It would take ages to recover. First, global fires would block out the sun, and we’d plunge into nuclear winter – the weather would change overnight.

And because the sun equals life, plants soon die. We, along with other animals, soon die too because there’s nothing to eat – or drink as most water is contaminated.

Sure, after some time, the cold and the dark subsides, and sunlight reappears – but the sun’s rays are now killer ultraviolet rays because the ozone layer is ruined. Millions of corpses are now thawing out and spreading pathogens and plague.

The few gangs of humans left are now, once again, hunter-gatherers. Albert Einstein once said when asked about the possibility of a nuclear war: “I know not with what weapons World War III will be fought, but World War IV will be fought with sticks and stones.”

Illogical cascade of events

We could go on and on.
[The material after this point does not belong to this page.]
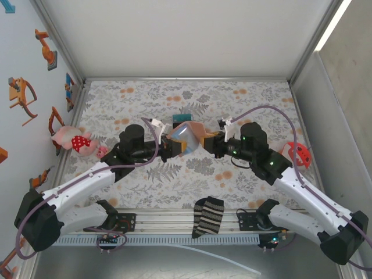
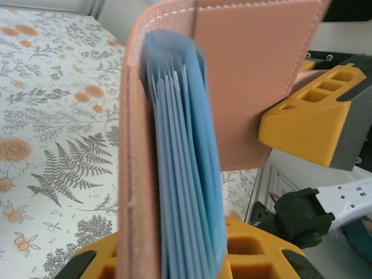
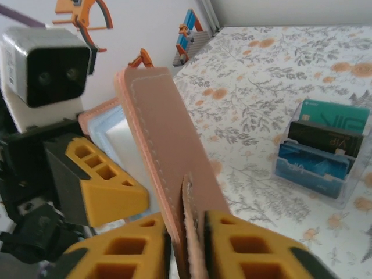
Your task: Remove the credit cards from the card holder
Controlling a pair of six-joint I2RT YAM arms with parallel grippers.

And yet, Jacobsen’s book is a thriller. It’s a scenario, it’s fiction. Sure, if your goal is to enlighten those of us who think of the threat of nuclear war as an abstract concept – job well done, indeed.

But there’s a reason, If I may, why Jacobsen has been helping out Amazon Studios to write episodes of Tom Clancy’s Jack Ryan, a political action thriller. Fascinating storylines and shocking twists are what she seems to be good at.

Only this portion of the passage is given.